■ **WORK REQUIRED**: Please restate every line below exactly, without any pictures.

*** RECORDED INFORMATION ***

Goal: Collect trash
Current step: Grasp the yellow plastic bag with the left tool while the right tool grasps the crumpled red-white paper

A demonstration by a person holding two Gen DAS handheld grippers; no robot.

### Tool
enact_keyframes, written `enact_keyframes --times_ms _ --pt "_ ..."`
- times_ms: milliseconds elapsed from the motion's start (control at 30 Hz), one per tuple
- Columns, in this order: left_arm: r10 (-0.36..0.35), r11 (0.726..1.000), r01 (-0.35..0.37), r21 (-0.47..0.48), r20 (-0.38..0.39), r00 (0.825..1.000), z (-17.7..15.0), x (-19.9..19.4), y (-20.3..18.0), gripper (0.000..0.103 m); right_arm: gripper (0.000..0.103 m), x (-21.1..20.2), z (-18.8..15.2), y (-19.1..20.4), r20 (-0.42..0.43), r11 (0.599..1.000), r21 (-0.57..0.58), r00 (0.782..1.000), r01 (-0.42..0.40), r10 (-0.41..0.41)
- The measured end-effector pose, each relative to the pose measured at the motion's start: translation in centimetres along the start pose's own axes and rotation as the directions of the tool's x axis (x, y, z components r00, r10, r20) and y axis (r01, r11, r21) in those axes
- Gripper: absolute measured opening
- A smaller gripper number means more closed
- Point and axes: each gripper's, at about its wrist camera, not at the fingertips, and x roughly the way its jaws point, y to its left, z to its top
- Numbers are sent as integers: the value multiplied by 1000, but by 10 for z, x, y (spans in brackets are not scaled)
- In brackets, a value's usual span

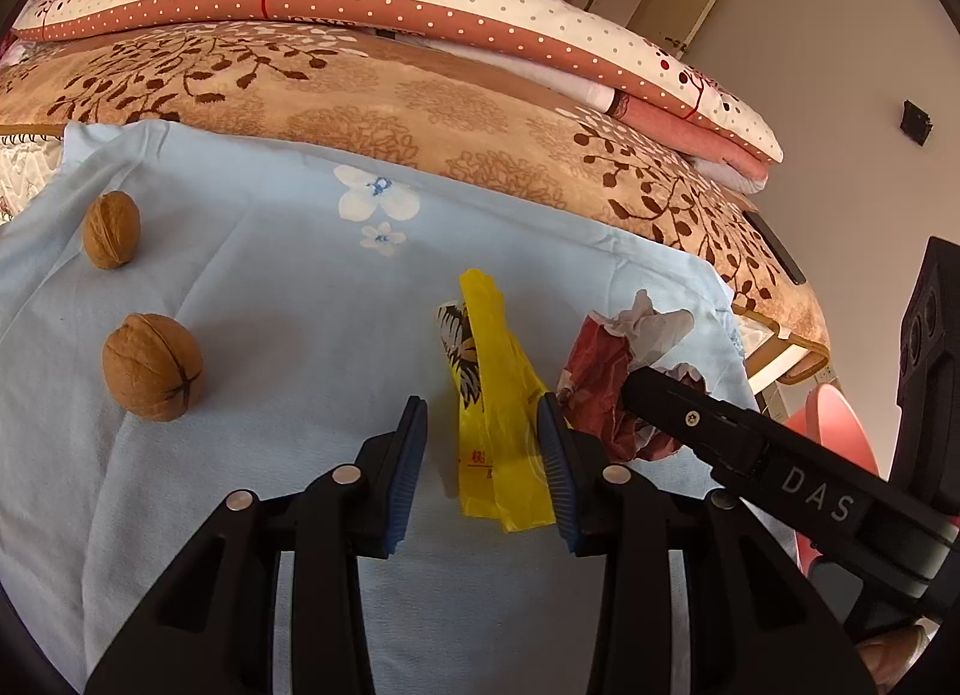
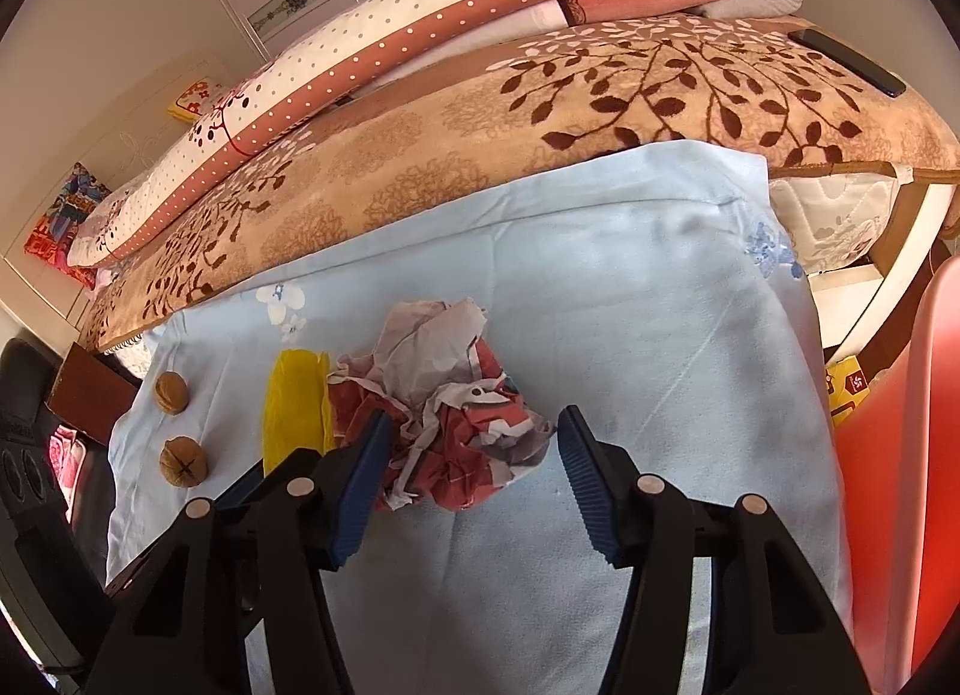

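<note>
A yellow plastic bag (image 1: 495, 413) lies crumpled on the light blue cloth (image 1: 288, 299). My left gripper (image 1: 483, 419) is open, with the bag between its jaws and nearer the right jaw. A crumpled red and white paper wad (image 1: 612, 377) lies just right of the bag. My right gripper (image 2: 474, 443) is open around that paper wad (image 2: 450, 419), its left jaw close against the paper. The yellow bag (image 2: 297, 413) shows to the left in the right wrist view. Part of the right gripper's body (image 1: 750, 443) crosses the left wrist view.
Two walnuts (image 1: 153, 368) (image 1: 111, 230) sit on the cloth at the left. A bed with a brown leaf blanket (image 1: 420, 113) and folded quilts (image 1: 390, 5) lies behind. A pink-red container (image 2: 900, 455) stands at the right edge. A dark phone (image 2: 846, 62) rests on the blanket.
</note>
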Motion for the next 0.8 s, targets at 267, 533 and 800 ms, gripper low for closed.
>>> enact_keyframes --times_ms 267,533,800 --pt "0 1000 0 0 0 1000 0 0 0 38 36 -3 1 2 21 1000 -14 1000 20 -19" --pt "-16 1000 16 8 -5 1000 -2 2 -5 38 26 -30 0 -9 92 999 -5 994 52 -52" --pt "-63 996 65 57 -36 997 -7 3 -16 38 26 -73 -32 -10 144 980 -102 977 171 -156"
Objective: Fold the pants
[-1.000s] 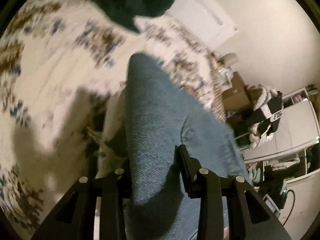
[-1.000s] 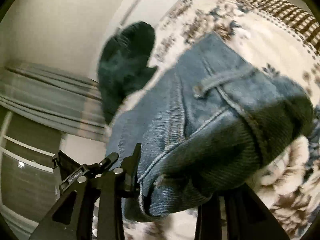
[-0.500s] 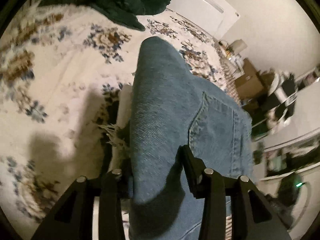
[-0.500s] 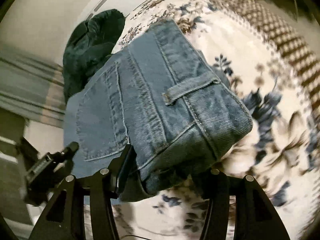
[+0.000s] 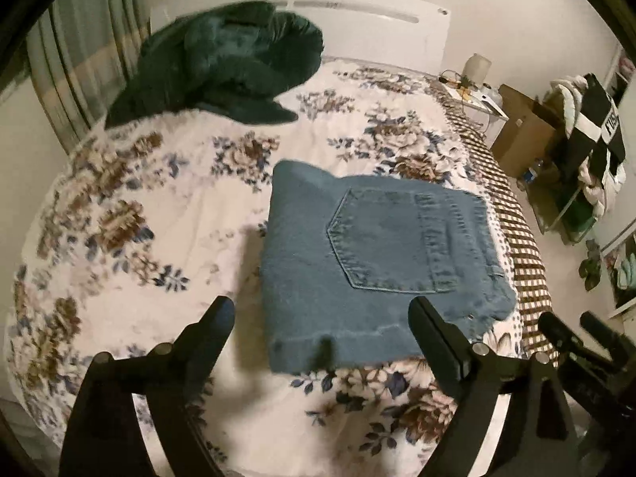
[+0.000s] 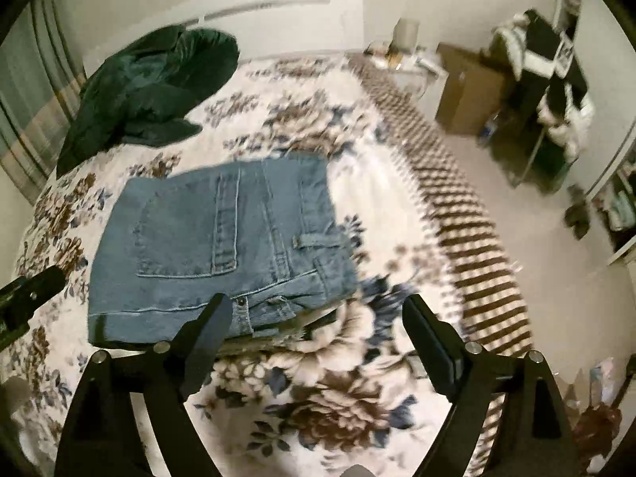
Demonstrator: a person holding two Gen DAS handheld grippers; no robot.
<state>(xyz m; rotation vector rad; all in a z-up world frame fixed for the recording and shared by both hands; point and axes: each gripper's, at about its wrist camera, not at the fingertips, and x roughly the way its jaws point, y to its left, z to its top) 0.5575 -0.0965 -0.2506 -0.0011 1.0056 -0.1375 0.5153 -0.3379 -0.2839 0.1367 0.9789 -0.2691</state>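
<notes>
The left gripper [image 5: 322,314] and right gripper [image 6: 316,312] have just been opening; both now stand spread wide above the bed [image 5: 119,206], nothing between their jaws. The folded jeans [image 5: 377,262] lie flat on the floral bedspread, back pocket up, with a dark green blanket [image 5: 222,63] bunched beyond them.

Folded jeans [image 5: 357,262] of matt blue denim, with raised stitched seams, lie on a bed cover [image 5: 139,238] of soft matt cloth printed with flowers. A dark green plush blanket [image 5: 222,63], upper left, looks velvety with a slight sheen. The fingers [image 5: 214,330] at the bottom are matt black plastic.
</notes>
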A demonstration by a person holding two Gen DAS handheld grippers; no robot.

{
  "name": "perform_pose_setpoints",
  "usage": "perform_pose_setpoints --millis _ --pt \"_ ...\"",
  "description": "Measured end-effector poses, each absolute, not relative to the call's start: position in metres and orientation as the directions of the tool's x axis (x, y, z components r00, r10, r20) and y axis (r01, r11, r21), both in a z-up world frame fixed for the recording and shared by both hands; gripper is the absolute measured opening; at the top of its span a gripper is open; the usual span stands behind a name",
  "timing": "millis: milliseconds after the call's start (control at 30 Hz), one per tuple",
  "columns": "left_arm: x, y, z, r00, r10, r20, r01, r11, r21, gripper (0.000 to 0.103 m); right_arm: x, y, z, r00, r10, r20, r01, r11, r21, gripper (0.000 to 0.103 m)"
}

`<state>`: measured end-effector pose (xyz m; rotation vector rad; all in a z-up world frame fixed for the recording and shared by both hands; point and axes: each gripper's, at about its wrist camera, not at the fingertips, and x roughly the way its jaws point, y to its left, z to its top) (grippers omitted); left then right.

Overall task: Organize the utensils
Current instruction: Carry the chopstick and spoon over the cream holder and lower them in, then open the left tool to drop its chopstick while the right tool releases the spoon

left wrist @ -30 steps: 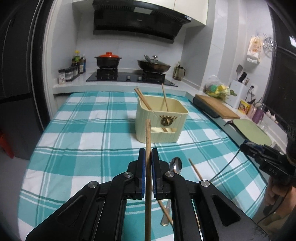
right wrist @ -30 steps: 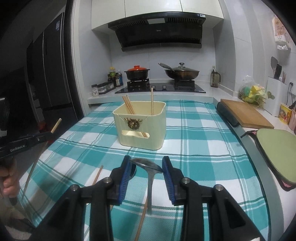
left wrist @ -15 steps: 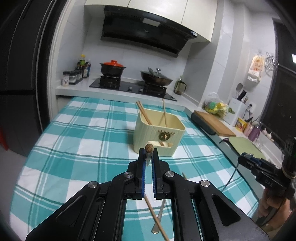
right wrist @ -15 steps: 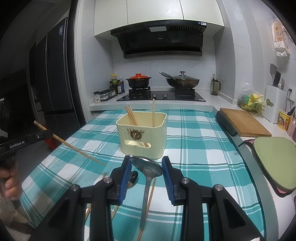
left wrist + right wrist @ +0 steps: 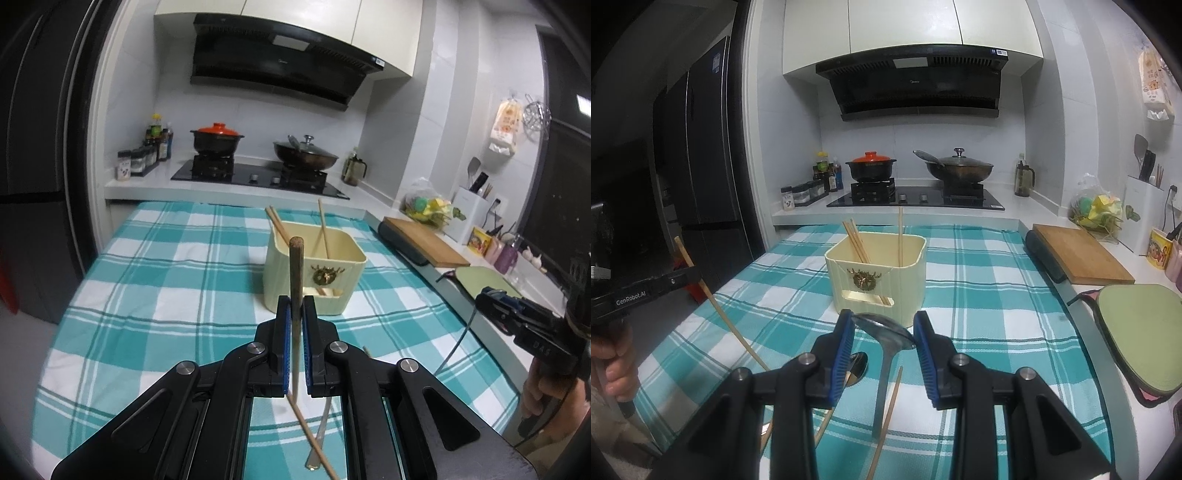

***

■ **EXERCISE ANSWER**:
Goal: Collect trash
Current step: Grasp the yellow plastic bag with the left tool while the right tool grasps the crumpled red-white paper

A demonstration by a person holding two Gen DAS handheld grippers; no robot.

### Tool
enact_keyframes, written `enact_keyframes --times_ms _ --pt "_ ..."`
- times_ms: milliseconds elapsed from the motion's start (control at 30 Hz), one per tuple
- Columns, in this order: left_arm: r10 (-0.36..0.35), r11 (0.726..1.000), r01 (-0.35..0.37), r21 (-0.47..0.48), r20 (-0.38..0.39), r00 (0.825..1.000), z (-17.7..15.0), x (-19.9..19.4), y (-20.3..18.0), gripper (0.000..0.103 m); right_arm: gripper (0.000..0.103 m), x (-21.1..20.2), z (-18.8..15.2), y (-19.1..20.4), r20 (-0.42..0.43), r11 (0.599..1.000), r21 (-0.57..0.58), r00 (0.782..1.000), r01 (-0.42..0.40), r10 (-0.41..0.41)
- The measured end-effector pose, each relative to the pose measured at the motion's start: translation in centimetres along the start pose's own axes and rotation as the directions of the tool's x axis (x, y, z components r00, r10, r20) and y axis (r01, r11, r21) in those axes
- Gripper: absolute measured opening
- A smaller gripper number means more closed
- Point and axes: each gripper's, at about its wrist camera, not at the fingertips, and x roughly the way its jaws point, y to its left, z to its top
- Numbers are sent as integers: the value multiplied by 1000, but by 10 for z, x, y (spans in brackets are not scaled)
- In brackets, a value's usual span


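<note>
A yellow plastic bag (image 1: 495, 413) lies crumpled on the light blue cloth (image 1: 288, 299). My left gripper (image 1: 483, 419) is open, with the bag between its jaws and nearer the right jaw. A crumpled red and white paper wad (image 1: 612, 377) lies just right of the bag. My right gripper (image 2: 474, 443) is open around that paper wad (image 2: 450, 419), its left jaw close against the paper. The yellow bag (image 2: 297, 413) shows to the left in the right wrist view. Part of the right gripper's body (image 1: 750, 443) crosses the left wrist view.
Two walnuts (image 1: 153, 368) (image 1: 111, 230) sit on the cloth at the left. A bed with a brown leaf blanket (image 1: 420, 113) and folded quilts (image 1: 390, 5) lies behind. A pink-red container (image 2: 900, 455) stands at the right edge. A dark phone (image 2: 846, 62) rests on the blanket.
</note>
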Motion for the next 0.8 s, targets at 267, 533 and 800 ms, gripper low for closed.
>>> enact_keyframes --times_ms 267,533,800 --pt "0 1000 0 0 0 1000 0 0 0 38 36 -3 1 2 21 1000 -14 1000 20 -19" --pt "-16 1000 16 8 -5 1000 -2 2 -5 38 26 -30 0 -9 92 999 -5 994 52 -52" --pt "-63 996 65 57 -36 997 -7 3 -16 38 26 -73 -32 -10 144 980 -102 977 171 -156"
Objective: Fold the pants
[-1.000s] 
[-1.000s] 
[-0.500s] 
[-0.500s] 
[+0.000s] 
[+0.000s] 
Demonstrator: a person holding two Gen DAS handheld grippers; no robot.
<state>(xyz m; rotation vector rad; all in a z-up world frame fixed for the recording and shared by both hands; point and axes: each gripper's, at about its wrist camera, not at the fingertips, and x roughly the way its jaws point, y to its left, z to its top) 0.5575 -0.0965 -0.2506 -0.0011 1.0056 -0.1375 0.5153 -0.3379 -0.2839 0.1367 0.9789 -0.2691</state>
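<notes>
The left gripper [image 5: 322,314] and right gripper [image 6: 316,312] have just been opening; both now stand spread wide above the bed [image 5: 119,206], nothing between their jaws. The folded jeans [image 5: 377,262] lie flat on the floral bedspread, back pocket up, with a dark green blanket [image 5: 222,63] bunched beyond them.

Folded jeans [image 5: 357,262] of matt blue denim, with raised stitched seams, lie on a bed cover [image 5: 139,238] of soft matt cloth printed with flowers. A dark green plush blanket [image 5: 222,63], upper left, looks velvety with a slight sheen. The fingers [image 5: 214,330] at the bottom are matt black plastic.
</notes>
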A demonstration by a person holding two Gen DAS handheld grippers; no robot.

{
  "name": "perform_pose_setpoints",
  "usage": "perform_pose_setpoints --millis _ --pt \"_ ...\"",
  "description": "Measured end-effector poses, each absolute, not relative to the call's start: position in metres and orientation as the directions of the tool's x axis (x, y, z components r00, r10, r20) and y axis (r01, r11, r21), both in a z-up world frame fixed for the recording and shared by both hands; gripper is the absolute measured opening; at the top of its span a gripper is open; the usual span stands behind a name",
  "timing": "millis: milliseconds after the call's start (control at 30 Hz), one per tuple",
  "columns": "left_arm: x, y, z, r00, r10, r20, r01, r11, r21, gripper (0.000 to 0.103 m); right_arm: x, y, z, r00, r10, r20, r01, r11, r21, gripper (0.000 to 0.103 m)"
}

`<state>`: measured end-effector pose (xyz m; rotation vector rad; all in a z-up world frame fixed for the recording and shared by both hands; point and axes: each gripper's, at about its wrist camera, not at the fingertips, and x roughly the way its jaws point, y to its left, z to its top) (grippers omitted); left then right.

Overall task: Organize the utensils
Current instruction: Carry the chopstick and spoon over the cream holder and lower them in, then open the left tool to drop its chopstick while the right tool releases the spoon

left wrist @ -30 steps: 
right wrist @ -30 steps: 
left wrist @ -15 steps: 
right wrist @ -15 steps: 
left wrist + right wrist @ +0 steps: 

What has been written here completes the answer.